Figure 1 shows the structural diagram of the proposed Converter; 2 shows diagrams explaining the operation of the converter; FIG. 3 shows the algorithm of operation of the control unit and controllable keys.

The converter (fig. 1) contains a kind of current conversion unit 1, two capacitor power storage units and voltage dividing units 2 and 3, a charge circuit switching unit 4, control keys 5, 6, 7 and 8, capacitors 9 and 10, a unit control 11, input pins 12 and 13, output pins 14, 15 and 16.

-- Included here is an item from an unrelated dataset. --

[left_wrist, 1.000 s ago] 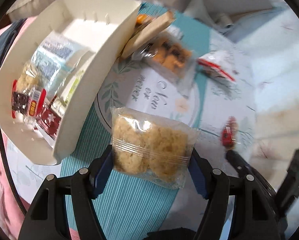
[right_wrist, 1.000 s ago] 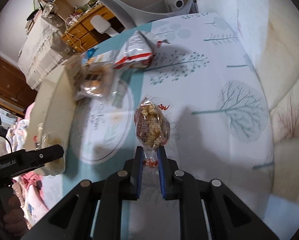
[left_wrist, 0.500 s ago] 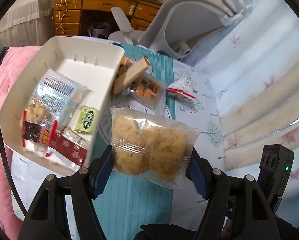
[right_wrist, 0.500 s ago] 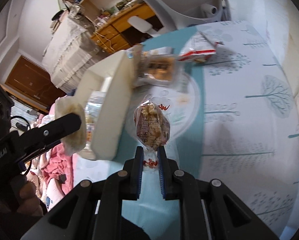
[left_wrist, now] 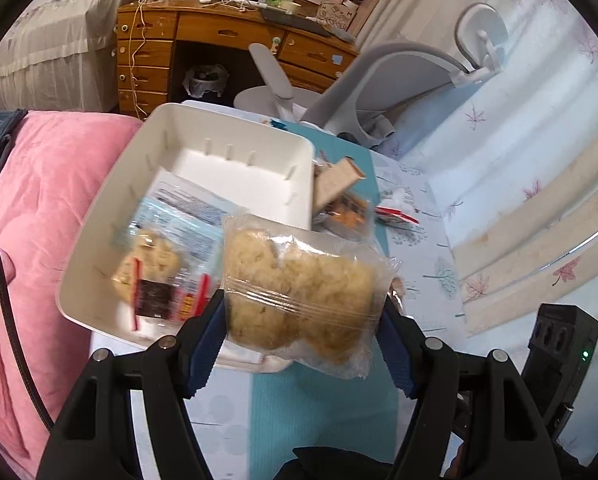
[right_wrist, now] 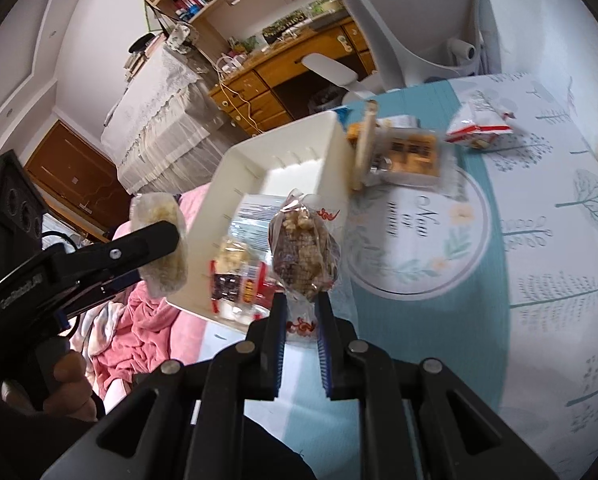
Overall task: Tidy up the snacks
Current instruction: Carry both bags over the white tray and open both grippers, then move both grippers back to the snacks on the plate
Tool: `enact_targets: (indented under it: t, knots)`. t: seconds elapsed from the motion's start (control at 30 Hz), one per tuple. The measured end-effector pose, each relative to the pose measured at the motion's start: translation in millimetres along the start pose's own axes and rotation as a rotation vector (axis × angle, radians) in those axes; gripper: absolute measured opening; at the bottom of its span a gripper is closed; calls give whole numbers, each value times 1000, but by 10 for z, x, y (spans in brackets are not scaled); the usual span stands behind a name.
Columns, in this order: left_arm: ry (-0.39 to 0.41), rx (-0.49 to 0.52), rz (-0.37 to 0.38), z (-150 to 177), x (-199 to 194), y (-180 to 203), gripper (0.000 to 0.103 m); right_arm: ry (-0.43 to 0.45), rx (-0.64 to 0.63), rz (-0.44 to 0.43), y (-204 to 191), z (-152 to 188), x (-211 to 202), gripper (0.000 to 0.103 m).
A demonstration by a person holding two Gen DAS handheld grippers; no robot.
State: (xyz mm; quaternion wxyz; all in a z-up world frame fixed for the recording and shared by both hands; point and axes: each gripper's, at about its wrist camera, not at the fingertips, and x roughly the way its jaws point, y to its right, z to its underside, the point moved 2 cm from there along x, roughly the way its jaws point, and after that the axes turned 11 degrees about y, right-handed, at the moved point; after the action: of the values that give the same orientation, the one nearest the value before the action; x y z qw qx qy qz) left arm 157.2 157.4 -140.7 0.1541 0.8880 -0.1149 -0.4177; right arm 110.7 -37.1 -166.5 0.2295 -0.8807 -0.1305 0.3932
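My left gripper (left_wrist: 301, 322) is shut on a clear pack of pale rice cakes (left_wrist: 299, 296), held in the air over the near right corner of the white bin (left_wrist: 235, 128). In the right wrist view the same pack (right_wrist: 161, 248) shows at the left, with a hand under that gripper. My right gripper (right_wrist: 302, 312) is shut on the twisted end of a clear-wrapped brown nut snack (right_wrist: 303, 256), held up beside the white bin (right_wrist: 335, 148). Several snack packets (left_wrist: 167, 264) lie in the bin.
On the table past the bin lie a tan box (left_wrist: 335, 184), an orange cracker pack (right_wrist: 413, 156) and a red-and-white packet (right_wrist: 479, 128). A pink blanket (left_wrist: 39, 220) lies left of the bin. A grey chair (left_wrist: 379, 76) and a wooden desk (left_wrist: 203, 40) stand behind.
Both grippers have risen and swung left toward the bin, each keeping its snack. The bin now sits beneath and beside the held snacks, and more of the room shows.
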Motion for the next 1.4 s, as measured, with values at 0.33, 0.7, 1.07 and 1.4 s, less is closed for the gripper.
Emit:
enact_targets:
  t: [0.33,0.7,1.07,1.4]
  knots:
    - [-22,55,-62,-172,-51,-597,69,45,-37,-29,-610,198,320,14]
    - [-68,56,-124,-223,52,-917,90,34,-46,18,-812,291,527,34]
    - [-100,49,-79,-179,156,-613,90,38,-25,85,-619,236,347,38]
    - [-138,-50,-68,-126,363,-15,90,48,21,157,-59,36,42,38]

A type 1 current type conversion unit contains a controllable key 17, one output of which is connected to the combined anodes of diodes 18 and 19, and the other to the combined cathodes of diodes 20 and 21. The cathode of the diode 18 and the anode of the diode 20 are combined and form the first input 24 of unit 1, which is connected to the first input terminal 12 of the device. The anode of the diode 22 and the cathode of the diode 23 are combined and form the input 26 of block 1, which is connected to the second input terminal 13 of the device. The cathodes of the diodes 18 and 22 are combined and form the first output 25, and the anodes of the combined diodes 21 and 23 form the second output 27 of block 1.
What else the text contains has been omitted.